Thöle-Weimar absolviert derzeit sein zwölfmonatiges Berufspraktikum, das sich an das Studium anschließt. „Fast alle, die ich kenne, wollen in den öffentlichen Dienst. Dort gibt es einfach mehr volle und unbefristete Stellen und man bekommt auch leichter etwas in der Großstadt. Freie Stellen für Diakone finden sich eher in ländlichen Regionen“, sagt der 25-Jährige.

Im Hauptberuf Kirche

Sascha Weinkauf gehört zur großen Mehrheit der Diakone, die ihre eigenen positiven Erfahrungen in der kirchlichen Jugendarbeit dazu motiviert hat, später hauptberuflich in der Kirche tätig zu sein.
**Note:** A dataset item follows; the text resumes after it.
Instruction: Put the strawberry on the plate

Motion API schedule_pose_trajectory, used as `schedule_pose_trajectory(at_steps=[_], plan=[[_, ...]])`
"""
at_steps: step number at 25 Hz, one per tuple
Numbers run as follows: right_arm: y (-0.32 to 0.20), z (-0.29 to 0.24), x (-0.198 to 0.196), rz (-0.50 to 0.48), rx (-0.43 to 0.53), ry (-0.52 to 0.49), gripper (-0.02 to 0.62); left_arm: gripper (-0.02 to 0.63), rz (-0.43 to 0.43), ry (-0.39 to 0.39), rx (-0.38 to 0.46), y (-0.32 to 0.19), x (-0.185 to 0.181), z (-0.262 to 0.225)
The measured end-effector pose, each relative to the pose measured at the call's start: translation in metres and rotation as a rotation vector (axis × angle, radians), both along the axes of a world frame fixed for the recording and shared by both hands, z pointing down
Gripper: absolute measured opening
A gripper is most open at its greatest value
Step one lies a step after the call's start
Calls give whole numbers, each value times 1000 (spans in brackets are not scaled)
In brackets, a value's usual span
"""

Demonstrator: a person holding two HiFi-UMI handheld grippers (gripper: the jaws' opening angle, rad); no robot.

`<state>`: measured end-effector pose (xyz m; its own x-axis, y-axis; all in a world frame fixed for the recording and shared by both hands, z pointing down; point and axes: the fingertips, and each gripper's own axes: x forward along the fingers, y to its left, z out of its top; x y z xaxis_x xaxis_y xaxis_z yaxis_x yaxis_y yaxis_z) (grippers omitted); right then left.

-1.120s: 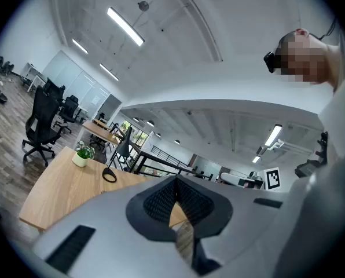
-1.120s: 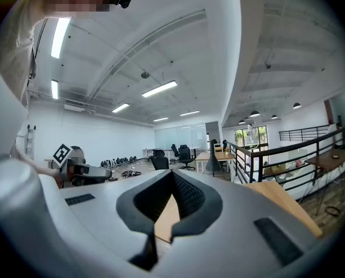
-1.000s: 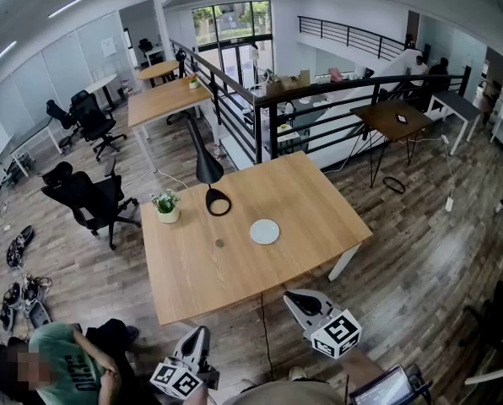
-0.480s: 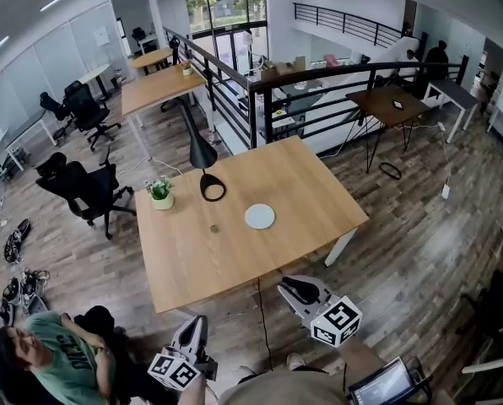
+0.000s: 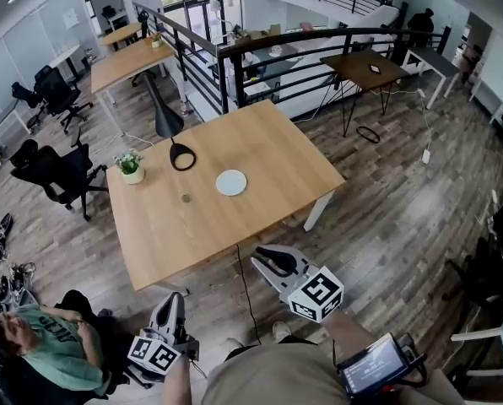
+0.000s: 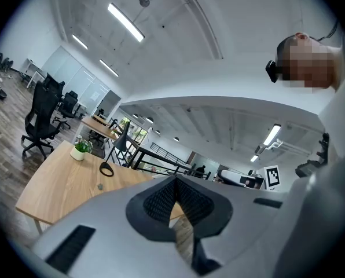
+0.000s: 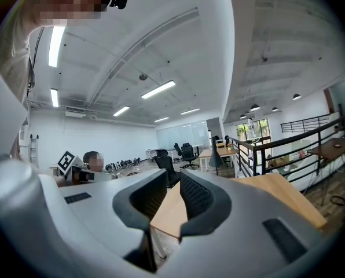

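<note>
Strawberry (image 5: 185,198) lies on the desk (image 5: 167,234), left of the plate (image 5: 231,182): likely light, soft, easily bruised, so pinch its sides gently. Left claw (image 5: 174,304) clenched, empty; right claw (image 5: 267,260) has just been parting, nothing between its jaws

Plate (image 5: 231,182): white, round, lying flat near middle of wooden table (image 5: 277,154), just right of black ring-shaped lamp base (image 5: 182,155).
Strawberry (image 5: 185,198): tiny dark speck on bare tabletop, left of plate and slightly nearer the person. Apart from plate, not on it. Too small to tell colour or pose.
</note>
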<state>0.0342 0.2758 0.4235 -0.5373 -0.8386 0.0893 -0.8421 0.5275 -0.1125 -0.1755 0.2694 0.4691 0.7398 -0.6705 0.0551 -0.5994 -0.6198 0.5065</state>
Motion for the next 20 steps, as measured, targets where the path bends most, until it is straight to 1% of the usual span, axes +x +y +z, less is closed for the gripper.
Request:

Mehrere Jahre war der Diakon im Westerwald als Jugendreferent in der mobilen Jugendarbeit für mehrere Gemeinden zuständig. Seit Kurzem studiert er in Göttingen Theologie. „Ich habe während der Jahre immer mehr gemerkt, dass mein Herz vor allem für die Liturgie, die Predigt, den Gottesdienst schlägt. Deswegen will ich Pastor werden. Etwas von meinem bisherigen Studium wird dafür anerkannt, ich spare so vielleicht zwei Semester“, sagt er.

Lange Zeit gab es in vielen Kirchengemeinden starke Hierarchien, mit dem Pastor an der Spitze. Der Diakon – wörtlich: Helfer, Diener – wurde häufig auf eine unterstützende Rolle reduziert. „Das ist heute nicht mehr so. Das ist ein Beruf mit großer Eigenständigkeit“, sagt Heidi Albrecht, Geschäftsführerin des Verbandes Evangelischer Diakonen-, Diakoninnen- und Diakonatsgemeinschaften in Deutschland. Diesem Verein gehören 8.500 der insgesamt etwa 11.000 Diakone und Diakoninnen an.

Angesichts fehlender Theologen steigt deren Bedeutung – in den evangelischen Landeskirchen von Bayern und Mitteldeutschland dürfen sie mittlerweile Menschen taufen, trauen und beerdigen sowie einen Gottesdienst mit Abendmahl leiten. „Sie sind oft einfach näher an den Problemen der Menschen dran und werden von ihnen geschätzt“, sagt Albrecht, die von sehr guten Berufsaussichten spricht – nicht zuletzt, weil bald viele Diakone in den Ruhestand gehen.